Entretien avec John Baldessari
Pensez-vous que les artistes chevronnés ont la responsabilité de servir de guide à leurs collègues plus jeunes ?
Oui.
En quoi la notion de mentorat cadre-t-elle avec votre manière de créer ?
Elle en est proche, dans la mesure où il s’agit de faire passer une idée. Le dialogue ne doit être ni trop abscons, ni trop simple.
Pourquoi avez-vous accepté de participer au Programme Rolex de mentorat artistique ?
C’était une situation d’enseignement idéale : un maître face à un élève.
Pourquoi avez-vous choisi Alejandro comme protégé ?
Parce que son travail était plus diversifié, moins définissable, et parce qu’il s’intéressait à l’écriture.
Avez-vous fixé des objectifs pour cette année avec Alejandro ?
Non.
Y a-t-il une idée ou un enseignement clé que vous souhaitiez qu’il retienne ou qu’il comprenne ?

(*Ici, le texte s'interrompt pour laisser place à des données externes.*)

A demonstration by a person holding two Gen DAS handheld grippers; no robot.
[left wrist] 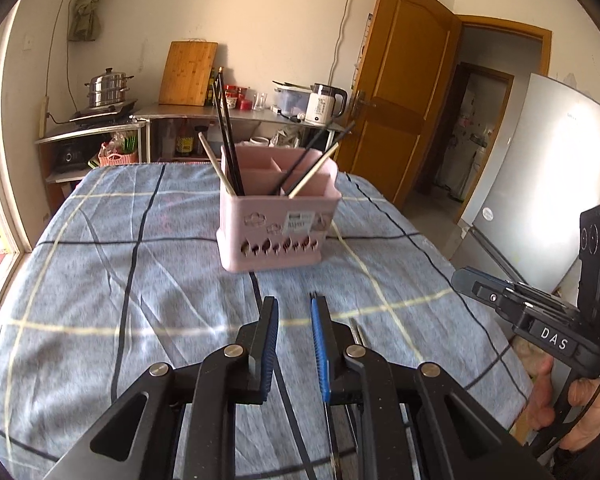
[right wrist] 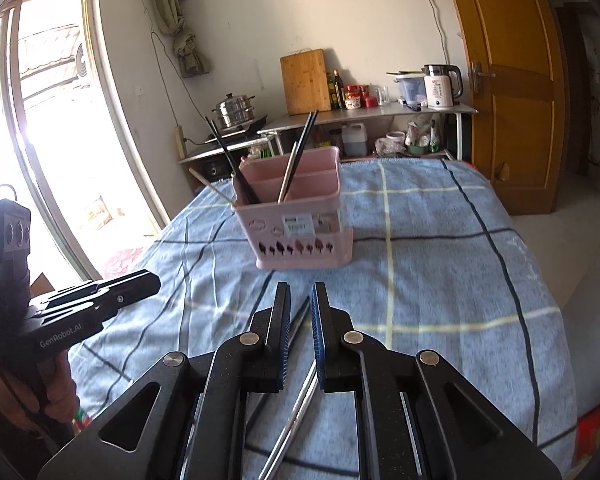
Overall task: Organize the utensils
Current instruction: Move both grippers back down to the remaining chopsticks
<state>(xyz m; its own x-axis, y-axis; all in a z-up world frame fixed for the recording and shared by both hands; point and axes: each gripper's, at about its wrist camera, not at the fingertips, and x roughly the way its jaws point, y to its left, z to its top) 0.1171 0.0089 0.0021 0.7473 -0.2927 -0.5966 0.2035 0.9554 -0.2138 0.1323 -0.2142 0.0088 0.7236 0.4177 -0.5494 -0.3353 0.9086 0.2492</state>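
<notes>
both narrow: left gripper (left wrist: 294,312) apparently empty, right gripper (right wrist: 301,300) over metal chopsticks (right wrist: 296,412), grip unclear. risk: missing the pink caddy (left wrist: 276,224), or tipping it.

Right gripper (right wrist: 300,308) fingers (right wrist: 281,320) standing slightly apart above silver chopsticks (right wrist: 296,420) lying on the checked surface (right wrist: 440,260); pink utensil holder (right wrist: 296,220) sitting beyond, carrying upright chopsticks.

Bright daylight from the window (right wrist: 56,128) blows out white, edges bend and darken, and the tablecloth (left wrist: 140,280) smears slightly.
</notes>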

Garder l’esprit ouvert, car l’art peut surgir de n’importe où ; ne jamais tomber dans le dogmatisme.
Comment décririez-vous, globalement, l’expérience de cette collaboration avec Alejandro ?
Un dialogue entre deux stratèges.
Quelle orientation devrait-il maintenant prendre dans son travail, selon vous ?
Je ne fais jamais de recommandations, mais je pense que s’il décidait de s’orienter davantage vers le domaine visuel, les résultats pourraient être étonnants.